The Organization of the Petroleum Exporting Countries, Russia and other oil producers, an alliance known as OPEC+, agreed in December to cut supply by 1.2 million barrels per day (bpd) from the start of this year.
Russia, the world's second-largest oil producer, said on Sunday it did not meet its supply reduction commitment in September because of an increase in natural gas condensate output as the country prepared for winter.
Additionally, talks between OPEC members Kuwait and Saudi Arabia to resume oil production from joint fields in the Neutral Zone between the two countries, with capacity of 500,000 barrels per day, could mean more supply returning to the market.
China's economic growth slowed to 6% year-on-year in the third quarter, its weakest in 27-1/2 years.
However, a 9.4% year-on-year increase in China's refinery throughput for September signalled that petroleum demand remained robust.

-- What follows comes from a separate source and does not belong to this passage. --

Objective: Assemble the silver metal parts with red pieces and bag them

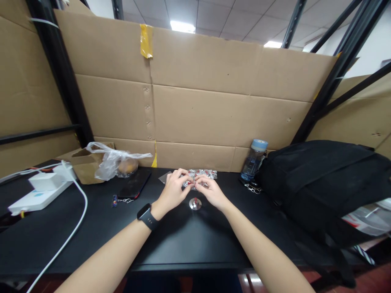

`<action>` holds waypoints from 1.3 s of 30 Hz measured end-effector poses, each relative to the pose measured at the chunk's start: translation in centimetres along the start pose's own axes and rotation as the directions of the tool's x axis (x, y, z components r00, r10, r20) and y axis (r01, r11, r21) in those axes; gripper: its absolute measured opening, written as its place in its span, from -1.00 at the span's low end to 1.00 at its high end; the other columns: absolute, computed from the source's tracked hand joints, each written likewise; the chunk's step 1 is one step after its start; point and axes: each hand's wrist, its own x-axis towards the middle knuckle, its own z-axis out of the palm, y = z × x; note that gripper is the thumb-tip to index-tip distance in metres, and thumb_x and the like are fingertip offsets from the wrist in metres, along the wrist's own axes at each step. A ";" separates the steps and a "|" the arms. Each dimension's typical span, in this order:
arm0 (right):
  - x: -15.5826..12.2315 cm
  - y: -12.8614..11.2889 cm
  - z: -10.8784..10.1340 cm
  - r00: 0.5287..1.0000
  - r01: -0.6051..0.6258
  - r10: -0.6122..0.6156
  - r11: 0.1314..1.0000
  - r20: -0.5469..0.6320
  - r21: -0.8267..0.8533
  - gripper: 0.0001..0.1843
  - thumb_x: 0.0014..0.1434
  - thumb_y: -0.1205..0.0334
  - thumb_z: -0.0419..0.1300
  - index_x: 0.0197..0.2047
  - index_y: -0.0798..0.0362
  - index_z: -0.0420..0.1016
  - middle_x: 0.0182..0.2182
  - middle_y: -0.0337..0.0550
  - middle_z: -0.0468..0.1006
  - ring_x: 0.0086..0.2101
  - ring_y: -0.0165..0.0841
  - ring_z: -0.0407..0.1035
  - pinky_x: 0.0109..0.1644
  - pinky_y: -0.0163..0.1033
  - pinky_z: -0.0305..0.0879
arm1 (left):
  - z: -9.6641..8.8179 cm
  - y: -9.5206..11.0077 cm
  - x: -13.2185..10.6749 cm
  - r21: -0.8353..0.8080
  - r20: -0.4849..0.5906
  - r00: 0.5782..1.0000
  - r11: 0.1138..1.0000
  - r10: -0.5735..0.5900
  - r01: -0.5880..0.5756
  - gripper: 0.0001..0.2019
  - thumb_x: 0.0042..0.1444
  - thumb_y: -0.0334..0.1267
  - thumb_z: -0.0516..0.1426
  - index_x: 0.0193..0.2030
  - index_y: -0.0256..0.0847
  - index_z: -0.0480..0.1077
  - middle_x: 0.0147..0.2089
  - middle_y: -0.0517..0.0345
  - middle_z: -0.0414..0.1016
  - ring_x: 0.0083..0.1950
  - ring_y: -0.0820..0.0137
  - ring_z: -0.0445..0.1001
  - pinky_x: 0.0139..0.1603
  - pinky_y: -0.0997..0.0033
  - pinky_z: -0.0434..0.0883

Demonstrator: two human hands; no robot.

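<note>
While pinching a small silvery piece (pixel 193 184) between their fingertips, left hand (pixel 174 186) and right hand (pixel 211 189) sit mid-table (pixel 183 248) near the back edge, touching the silvery packet pile (pixel 205 173); metal disc (pixel 194 203) just in front.

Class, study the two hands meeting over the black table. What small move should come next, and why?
Probably a gentle pull apart: the left hand and right hand both pinch one clear packet, more packets lie just behind, and a round metal piece sits nearby.
</note>
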 end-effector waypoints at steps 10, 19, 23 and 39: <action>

"This level of crude intake would imply that every province had simultaneously processed close-to-record volumes of crude based on their historical regional reporting," JBC analysts said in a note.
European shares opened slightly higher on Monday and UK government bond yields rose as investors remained hopeful that Britain would be able to avoid a disorderly exit from the European Union.
Analysts have said any British-EU agreement that avoids a no-deal Brexit should boost economic growth and oil demand.